> _Task prompt_: Scan the records and identify every line in which the string "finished" occurs, then return those lines.

[Saved entries]
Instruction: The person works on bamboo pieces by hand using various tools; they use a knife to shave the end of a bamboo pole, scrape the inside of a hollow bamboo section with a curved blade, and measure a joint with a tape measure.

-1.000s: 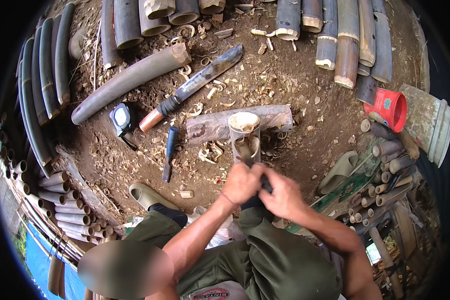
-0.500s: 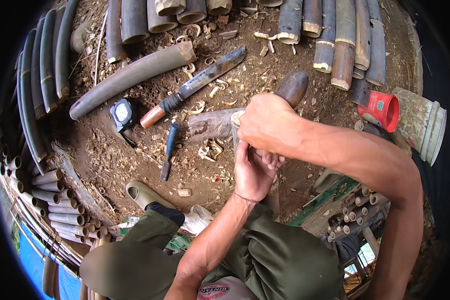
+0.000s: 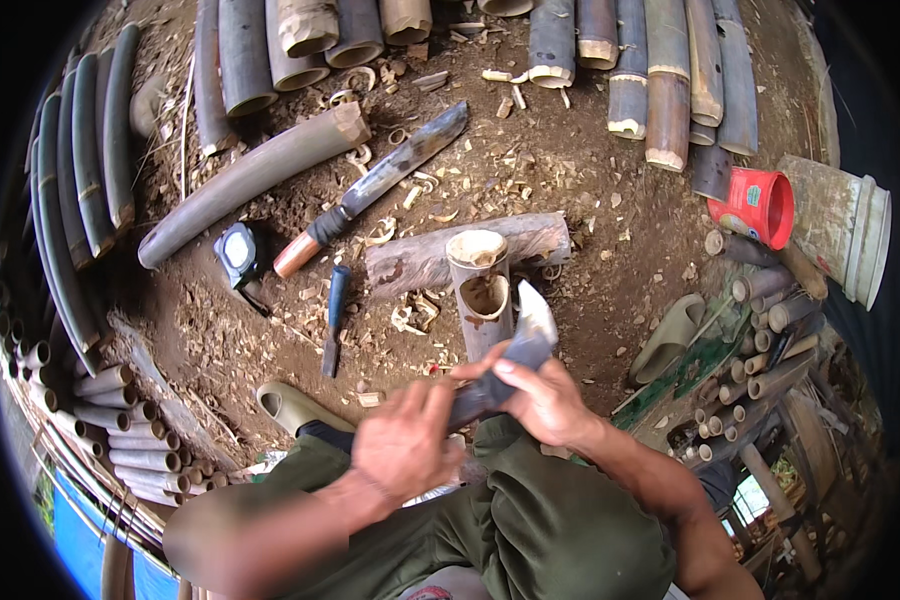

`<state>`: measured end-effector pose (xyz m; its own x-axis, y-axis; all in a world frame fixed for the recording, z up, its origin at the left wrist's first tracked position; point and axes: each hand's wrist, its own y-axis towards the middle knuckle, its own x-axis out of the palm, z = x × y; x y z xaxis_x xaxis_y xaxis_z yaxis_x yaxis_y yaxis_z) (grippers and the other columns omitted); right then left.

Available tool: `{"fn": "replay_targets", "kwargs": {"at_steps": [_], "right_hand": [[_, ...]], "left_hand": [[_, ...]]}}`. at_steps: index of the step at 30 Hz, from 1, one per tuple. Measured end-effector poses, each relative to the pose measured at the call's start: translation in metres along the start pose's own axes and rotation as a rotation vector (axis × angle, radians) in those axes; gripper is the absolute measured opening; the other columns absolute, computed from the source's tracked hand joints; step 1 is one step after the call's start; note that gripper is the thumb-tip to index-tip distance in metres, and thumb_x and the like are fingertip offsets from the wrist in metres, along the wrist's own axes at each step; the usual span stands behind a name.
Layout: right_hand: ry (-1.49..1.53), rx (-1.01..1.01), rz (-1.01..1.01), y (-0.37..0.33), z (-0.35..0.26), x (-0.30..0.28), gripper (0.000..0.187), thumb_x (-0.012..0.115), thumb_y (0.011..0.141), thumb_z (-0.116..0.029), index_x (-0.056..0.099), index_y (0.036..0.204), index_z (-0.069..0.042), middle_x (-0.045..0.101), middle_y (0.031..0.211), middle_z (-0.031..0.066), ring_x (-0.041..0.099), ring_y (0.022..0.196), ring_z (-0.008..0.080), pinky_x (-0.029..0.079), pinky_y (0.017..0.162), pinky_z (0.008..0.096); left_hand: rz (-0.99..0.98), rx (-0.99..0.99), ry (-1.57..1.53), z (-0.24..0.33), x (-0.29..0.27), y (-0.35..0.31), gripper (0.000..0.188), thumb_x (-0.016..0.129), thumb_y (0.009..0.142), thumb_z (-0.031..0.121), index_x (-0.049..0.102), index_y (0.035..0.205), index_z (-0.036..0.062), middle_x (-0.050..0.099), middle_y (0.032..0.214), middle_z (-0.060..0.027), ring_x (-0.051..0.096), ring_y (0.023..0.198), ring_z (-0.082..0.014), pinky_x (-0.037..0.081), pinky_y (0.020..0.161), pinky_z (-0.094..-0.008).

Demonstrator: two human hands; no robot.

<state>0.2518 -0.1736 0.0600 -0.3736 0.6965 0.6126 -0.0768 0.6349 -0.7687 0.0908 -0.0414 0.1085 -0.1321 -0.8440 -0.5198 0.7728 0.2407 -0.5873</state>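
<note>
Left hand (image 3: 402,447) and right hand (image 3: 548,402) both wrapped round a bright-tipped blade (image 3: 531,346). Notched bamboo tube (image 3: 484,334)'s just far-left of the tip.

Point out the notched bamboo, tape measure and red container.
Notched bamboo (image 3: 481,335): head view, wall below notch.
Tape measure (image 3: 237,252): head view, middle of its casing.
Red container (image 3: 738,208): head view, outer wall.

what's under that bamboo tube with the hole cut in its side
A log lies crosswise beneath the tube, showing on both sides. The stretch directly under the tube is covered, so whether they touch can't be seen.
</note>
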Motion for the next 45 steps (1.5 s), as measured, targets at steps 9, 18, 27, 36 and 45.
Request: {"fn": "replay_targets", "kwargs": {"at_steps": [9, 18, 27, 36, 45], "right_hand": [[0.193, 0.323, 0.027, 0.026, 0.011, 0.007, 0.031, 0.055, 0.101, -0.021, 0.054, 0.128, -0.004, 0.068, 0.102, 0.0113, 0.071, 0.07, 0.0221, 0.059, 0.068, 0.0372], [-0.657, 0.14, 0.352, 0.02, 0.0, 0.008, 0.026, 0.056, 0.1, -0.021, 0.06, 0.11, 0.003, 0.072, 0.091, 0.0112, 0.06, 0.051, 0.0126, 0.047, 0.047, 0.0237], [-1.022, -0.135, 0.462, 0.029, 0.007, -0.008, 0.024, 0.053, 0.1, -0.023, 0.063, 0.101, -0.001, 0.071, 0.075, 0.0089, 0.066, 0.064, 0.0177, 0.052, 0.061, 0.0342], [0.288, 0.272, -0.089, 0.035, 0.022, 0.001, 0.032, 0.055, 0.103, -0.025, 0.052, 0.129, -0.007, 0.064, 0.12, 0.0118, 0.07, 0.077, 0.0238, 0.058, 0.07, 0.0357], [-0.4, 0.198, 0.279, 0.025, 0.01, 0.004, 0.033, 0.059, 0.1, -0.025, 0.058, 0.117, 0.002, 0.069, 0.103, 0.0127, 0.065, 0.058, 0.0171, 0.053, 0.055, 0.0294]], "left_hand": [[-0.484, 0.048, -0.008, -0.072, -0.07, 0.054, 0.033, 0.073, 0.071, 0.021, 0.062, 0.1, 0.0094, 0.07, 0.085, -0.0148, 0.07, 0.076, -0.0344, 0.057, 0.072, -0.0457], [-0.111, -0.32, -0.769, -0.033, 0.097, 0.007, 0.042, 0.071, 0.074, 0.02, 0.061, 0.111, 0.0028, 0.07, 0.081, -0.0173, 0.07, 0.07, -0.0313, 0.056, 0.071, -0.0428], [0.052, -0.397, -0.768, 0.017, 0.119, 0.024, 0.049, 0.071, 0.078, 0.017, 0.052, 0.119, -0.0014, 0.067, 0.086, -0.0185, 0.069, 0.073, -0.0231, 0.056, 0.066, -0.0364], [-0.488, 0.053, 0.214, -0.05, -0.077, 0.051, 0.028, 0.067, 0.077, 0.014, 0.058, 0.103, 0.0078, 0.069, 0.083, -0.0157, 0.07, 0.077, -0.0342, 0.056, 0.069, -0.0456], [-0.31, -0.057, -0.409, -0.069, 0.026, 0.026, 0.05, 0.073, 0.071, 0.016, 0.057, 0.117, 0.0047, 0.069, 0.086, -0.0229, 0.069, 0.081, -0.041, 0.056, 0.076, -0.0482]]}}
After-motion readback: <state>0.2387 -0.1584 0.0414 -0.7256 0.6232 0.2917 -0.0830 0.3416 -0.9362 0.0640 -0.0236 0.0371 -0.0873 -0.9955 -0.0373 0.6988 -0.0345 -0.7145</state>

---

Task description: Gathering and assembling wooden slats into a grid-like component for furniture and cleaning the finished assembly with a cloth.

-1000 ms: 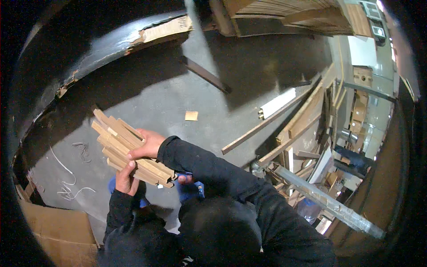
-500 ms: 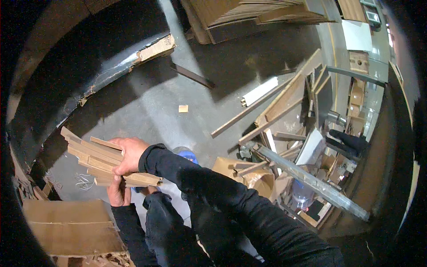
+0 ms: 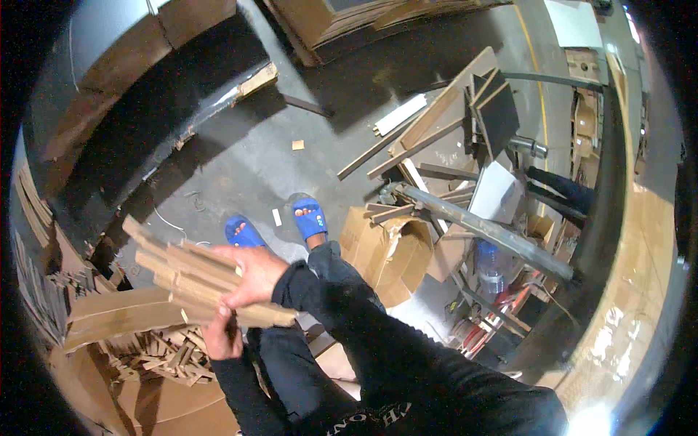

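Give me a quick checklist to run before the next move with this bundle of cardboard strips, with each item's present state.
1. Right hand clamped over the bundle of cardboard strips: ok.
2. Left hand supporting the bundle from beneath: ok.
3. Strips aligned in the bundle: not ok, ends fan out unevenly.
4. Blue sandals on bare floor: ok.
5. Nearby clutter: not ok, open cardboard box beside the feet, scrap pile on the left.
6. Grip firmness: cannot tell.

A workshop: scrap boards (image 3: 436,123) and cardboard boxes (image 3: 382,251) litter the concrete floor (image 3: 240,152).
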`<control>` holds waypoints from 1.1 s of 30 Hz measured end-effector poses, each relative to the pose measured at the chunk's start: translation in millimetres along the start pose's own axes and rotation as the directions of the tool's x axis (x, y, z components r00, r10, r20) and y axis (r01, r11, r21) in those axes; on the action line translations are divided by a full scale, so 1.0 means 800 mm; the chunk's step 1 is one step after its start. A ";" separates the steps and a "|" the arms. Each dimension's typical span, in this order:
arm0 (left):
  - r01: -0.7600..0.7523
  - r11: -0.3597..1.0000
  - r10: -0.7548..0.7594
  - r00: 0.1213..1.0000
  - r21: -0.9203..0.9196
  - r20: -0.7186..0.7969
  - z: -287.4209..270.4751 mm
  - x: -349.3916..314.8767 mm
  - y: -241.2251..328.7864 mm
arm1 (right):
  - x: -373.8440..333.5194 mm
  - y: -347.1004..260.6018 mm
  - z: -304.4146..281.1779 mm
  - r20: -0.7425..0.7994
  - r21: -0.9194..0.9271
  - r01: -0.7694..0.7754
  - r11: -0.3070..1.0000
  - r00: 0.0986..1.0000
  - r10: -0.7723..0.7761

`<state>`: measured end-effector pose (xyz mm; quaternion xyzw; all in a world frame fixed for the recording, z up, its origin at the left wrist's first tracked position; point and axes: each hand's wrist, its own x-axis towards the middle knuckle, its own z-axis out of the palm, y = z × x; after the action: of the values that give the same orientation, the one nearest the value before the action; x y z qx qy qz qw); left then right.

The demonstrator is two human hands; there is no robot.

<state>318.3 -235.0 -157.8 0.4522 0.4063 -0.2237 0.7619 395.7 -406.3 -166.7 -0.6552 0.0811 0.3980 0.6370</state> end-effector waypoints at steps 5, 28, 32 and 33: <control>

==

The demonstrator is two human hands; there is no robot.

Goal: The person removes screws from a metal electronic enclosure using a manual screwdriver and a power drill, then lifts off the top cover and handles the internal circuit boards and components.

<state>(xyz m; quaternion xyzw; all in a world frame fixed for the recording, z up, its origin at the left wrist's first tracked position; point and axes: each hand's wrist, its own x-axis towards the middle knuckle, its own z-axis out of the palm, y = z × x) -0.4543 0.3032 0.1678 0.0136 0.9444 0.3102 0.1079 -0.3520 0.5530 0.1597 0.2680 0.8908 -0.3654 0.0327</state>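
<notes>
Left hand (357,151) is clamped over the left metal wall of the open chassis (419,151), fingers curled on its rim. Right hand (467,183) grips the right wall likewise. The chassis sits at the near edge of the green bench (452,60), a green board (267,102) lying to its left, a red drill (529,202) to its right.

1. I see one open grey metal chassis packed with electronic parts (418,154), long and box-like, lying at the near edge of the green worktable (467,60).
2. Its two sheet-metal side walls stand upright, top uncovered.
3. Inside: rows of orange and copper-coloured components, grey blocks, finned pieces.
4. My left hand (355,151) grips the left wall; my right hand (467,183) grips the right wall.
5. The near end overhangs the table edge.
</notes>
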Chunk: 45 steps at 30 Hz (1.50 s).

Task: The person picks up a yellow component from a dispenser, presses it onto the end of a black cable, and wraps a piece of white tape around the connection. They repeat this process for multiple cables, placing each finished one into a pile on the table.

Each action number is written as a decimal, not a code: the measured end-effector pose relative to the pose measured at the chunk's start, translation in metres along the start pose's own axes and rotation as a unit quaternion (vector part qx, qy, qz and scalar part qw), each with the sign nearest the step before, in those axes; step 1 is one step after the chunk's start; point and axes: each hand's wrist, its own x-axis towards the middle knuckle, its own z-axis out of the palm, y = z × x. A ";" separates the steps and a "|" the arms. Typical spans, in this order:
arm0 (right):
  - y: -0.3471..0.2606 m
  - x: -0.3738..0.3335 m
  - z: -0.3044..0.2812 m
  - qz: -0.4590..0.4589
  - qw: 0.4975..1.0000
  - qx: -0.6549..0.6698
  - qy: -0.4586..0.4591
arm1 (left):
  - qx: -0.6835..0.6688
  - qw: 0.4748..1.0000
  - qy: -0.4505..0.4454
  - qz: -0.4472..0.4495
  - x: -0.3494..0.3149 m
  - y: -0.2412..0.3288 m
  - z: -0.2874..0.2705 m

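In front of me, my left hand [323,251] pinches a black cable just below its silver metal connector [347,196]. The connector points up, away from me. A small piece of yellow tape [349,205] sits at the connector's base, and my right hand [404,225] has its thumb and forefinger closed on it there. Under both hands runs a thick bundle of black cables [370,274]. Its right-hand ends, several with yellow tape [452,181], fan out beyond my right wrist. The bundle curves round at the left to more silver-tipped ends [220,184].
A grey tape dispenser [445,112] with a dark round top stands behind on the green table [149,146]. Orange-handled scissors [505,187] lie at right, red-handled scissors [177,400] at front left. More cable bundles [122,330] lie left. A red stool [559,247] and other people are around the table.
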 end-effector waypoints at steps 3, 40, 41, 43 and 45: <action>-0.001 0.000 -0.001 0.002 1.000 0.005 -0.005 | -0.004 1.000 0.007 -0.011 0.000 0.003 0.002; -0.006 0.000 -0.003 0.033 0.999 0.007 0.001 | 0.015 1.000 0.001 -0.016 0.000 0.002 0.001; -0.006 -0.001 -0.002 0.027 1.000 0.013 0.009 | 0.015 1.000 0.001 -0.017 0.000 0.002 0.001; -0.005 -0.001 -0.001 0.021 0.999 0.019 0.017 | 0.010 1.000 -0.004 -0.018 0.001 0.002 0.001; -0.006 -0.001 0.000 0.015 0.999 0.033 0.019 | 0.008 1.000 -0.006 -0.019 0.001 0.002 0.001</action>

> _Worked solution_:
Task description: Gathering and assembling wooden slats into a grid-like component for furniture and cleaning the finished assembly with a cloth.
Task: The person picks up a yellow component from a dispenser, presses it onto the end of a black cable, and wraps a piece of white tape around the connection. They repeat this process for multiple cables, placing each finished one into a pile on the table.

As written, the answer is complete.